As danger lurked on all sides, from neighbors and untrustworthy relatives, they decided to keep Michael's presence a secret. A pit was prepared in the granary, the opening of which was covered with animal fodder. There, Michael remained hidden, cut off from the world, for almost two years, 'til the village's liberation on January 15, 1945. He was regularly fed by a member of the Suchodolski family, who approached the granary through the chicken coop, ostensibly to feed the poultry. "The food was handed to me through a narrow crack. In the winter, rain penetrated the pit. But in spite of the discomforts, I resolved to make it through."
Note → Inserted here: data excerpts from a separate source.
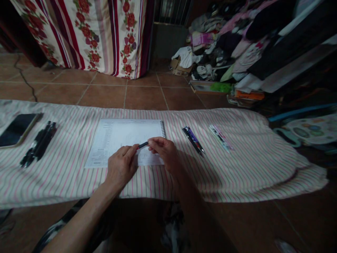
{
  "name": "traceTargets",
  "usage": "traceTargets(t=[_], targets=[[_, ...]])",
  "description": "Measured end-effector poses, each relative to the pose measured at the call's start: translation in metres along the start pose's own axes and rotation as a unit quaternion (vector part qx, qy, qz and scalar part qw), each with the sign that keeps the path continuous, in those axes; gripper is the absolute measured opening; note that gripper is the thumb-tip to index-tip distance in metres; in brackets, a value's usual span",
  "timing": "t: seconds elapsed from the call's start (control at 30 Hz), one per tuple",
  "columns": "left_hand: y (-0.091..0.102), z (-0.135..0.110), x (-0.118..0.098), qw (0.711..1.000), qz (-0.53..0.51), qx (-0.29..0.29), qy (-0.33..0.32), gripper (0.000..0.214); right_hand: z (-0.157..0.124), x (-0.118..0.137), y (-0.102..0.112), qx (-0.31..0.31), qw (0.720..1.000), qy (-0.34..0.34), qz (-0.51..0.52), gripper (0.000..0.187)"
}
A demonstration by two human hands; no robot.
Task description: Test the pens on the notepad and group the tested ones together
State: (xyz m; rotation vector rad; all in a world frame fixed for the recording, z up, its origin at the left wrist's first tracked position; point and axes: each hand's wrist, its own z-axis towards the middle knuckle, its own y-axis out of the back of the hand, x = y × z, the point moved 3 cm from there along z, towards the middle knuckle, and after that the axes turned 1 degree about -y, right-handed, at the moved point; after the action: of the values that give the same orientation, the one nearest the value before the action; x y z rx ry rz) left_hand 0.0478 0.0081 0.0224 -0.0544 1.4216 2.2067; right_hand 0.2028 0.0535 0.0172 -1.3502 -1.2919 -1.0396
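A dark pen [143,144] with a bit of red near its left end is held level between my two hands. My left hand [121,166] pinches its left end, and the fingers of my right hand [165,150] are closed on the other end. Both hands are above the lower part of a spiral notebook [126,131], which lies with a printed white page up and its coil on the right. To the right of the notebook lie dark pens [193,140] side by side. Farther right are pale pink and white pens [221,138].
A striped cloth [244,168] covers the low table. At its left lie a phone [17,129] and several black pens [39,144]. Beyond are a tiled floor [142,95], a flowered curtain [105,38] and piled clothes [226,42]. A pale-topped stool or seat [313,128] stands at the right.
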Motion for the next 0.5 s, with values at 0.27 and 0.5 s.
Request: traceTargets(t=[0.27,0.5], targets=[[0.0009,-0.0024,-0.0016,0.999,-0.015,-0.028,-0.025,0.03,0.0029,-0.0014,-0.0006,-0.001,0.999,0.018,-0.044,0.026],[0.0005,0.0014,-0.0018,0.997,-0.054,-0.002,0.048,0.029,0.0001,-0.0011,-0.0028,-0.01,1.0,0.007,-0.006,0.034]])
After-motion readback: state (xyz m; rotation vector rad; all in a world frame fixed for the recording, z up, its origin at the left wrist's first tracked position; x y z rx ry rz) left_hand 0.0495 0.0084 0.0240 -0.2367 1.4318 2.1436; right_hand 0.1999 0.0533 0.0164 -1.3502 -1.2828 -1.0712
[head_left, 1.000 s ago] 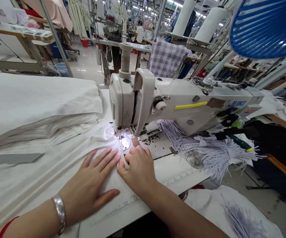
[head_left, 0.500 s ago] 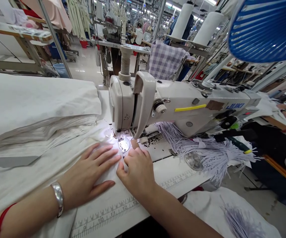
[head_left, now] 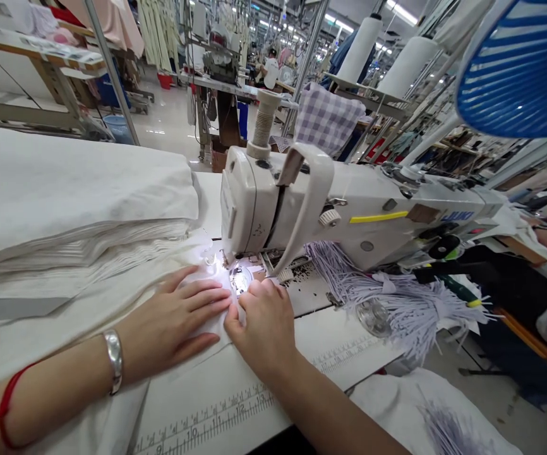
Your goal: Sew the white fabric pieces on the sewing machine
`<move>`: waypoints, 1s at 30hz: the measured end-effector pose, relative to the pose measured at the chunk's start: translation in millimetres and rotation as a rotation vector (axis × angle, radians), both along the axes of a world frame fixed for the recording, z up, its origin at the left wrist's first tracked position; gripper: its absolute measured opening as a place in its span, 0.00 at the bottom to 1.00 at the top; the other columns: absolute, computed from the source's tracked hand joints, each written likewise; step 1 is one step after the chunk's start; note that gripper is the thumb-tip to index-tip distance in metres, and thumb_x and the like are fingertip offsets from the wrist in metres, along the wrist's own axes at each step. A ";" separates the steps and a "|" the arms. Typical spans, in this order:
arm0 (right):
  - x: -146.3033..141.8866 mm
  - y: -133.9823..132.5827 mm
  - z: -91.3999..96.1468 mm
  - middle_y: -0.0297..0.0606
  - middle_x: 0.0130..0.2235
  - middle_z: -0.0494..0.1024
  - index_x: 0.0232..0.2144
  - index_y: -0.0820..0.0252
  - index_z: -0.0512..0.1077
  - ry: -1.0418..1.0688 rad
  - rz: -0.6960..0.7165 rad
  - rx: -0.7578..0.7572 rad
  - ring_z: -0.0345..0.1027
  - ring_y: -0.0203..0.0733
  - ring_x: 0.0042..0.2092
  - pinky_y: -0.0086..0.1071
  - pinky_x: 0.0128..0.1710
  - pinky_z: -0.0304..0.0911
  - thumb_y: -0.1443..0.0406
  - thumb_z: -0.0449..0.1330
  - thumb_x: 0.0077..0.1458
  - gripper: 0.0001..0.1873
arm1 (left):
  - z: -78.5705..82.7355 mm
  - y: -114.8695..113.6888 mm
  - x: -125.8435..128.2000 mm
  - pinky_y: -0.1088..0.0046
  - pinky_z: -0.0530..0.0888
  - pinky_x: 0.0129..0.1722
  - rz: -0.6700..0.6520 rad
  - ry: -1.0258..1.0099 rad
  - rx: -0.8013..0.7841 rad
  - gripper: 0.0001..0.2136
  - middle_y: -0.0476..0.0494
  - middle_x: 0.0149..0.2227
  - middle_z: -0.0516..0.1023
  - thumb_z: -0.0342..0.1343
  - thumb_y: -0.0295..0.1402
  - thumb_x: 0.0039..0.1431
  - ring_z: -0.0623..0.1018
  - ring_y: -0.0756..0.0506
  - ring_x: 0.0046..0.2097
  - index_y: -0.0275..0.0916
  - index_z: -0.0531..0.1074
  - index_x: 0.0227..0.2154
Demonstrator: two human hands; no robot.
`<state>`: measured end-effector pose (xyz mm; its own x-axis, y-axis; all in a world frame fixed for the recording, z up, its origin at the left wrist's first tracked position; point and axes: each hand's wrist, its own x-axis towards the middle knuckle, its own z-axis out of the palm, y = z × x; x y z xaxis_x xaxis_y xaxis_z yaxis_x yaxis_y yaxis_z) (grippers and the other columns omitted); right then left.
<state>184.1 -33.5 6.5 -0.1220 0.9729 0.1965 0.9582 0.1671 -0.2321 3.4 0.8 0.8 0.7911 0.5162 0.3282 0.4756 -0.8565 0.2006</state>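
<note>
My left hand (head_left: 174, 322) lies flat with its fingers spread on a piece of white fabric (head_left: 65, 335), just left of the needle plate (head_left: 239, 278). Beside it, my right hand (head_left: 261, 322) is curled, its fingertips pinching the fabric's edge right in front of the plate. Both hands sit under the head of a white sewing machine (head_left: 349, 208) whose lamp lights the needle area. I wear a silver bangle (head_left: 113, 360) and a red cord on the left wrist.
A tall stack of folded white fabric (head_left: 65, 202) fills the table's left. A bundle of pale lilac strips (head_left: 396, 297) lies right of the plate. A printed ruler (head_left: 216, 423) runs along the table's front edge. A blue fan guard (head_left: 520, 69) hangs upper right.
Both hands have slid the fabric a little forward toward the needle. My view has shifted slightly to the left, so the machine sits further right in the picture.
</note>
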 end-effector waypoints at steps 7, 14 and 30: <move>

After the liberation, word soon spread that a Jew was being nursed back to life in the village. One day a group of partisans broke into the Suchodolski house and demanded that Michael be turned over to them. Young Stanislaw held them off long enough to allow Michael to jump out of bed and escape through the back door. Realizing they had been duped, they gave chase but did not catch up with him. In revenge, they ransacked the Suchodolski house. That night Michael came back. Soon thereafter, Michael and Jadwiga were married and left the village, eventually emigrating to Israel in 1957.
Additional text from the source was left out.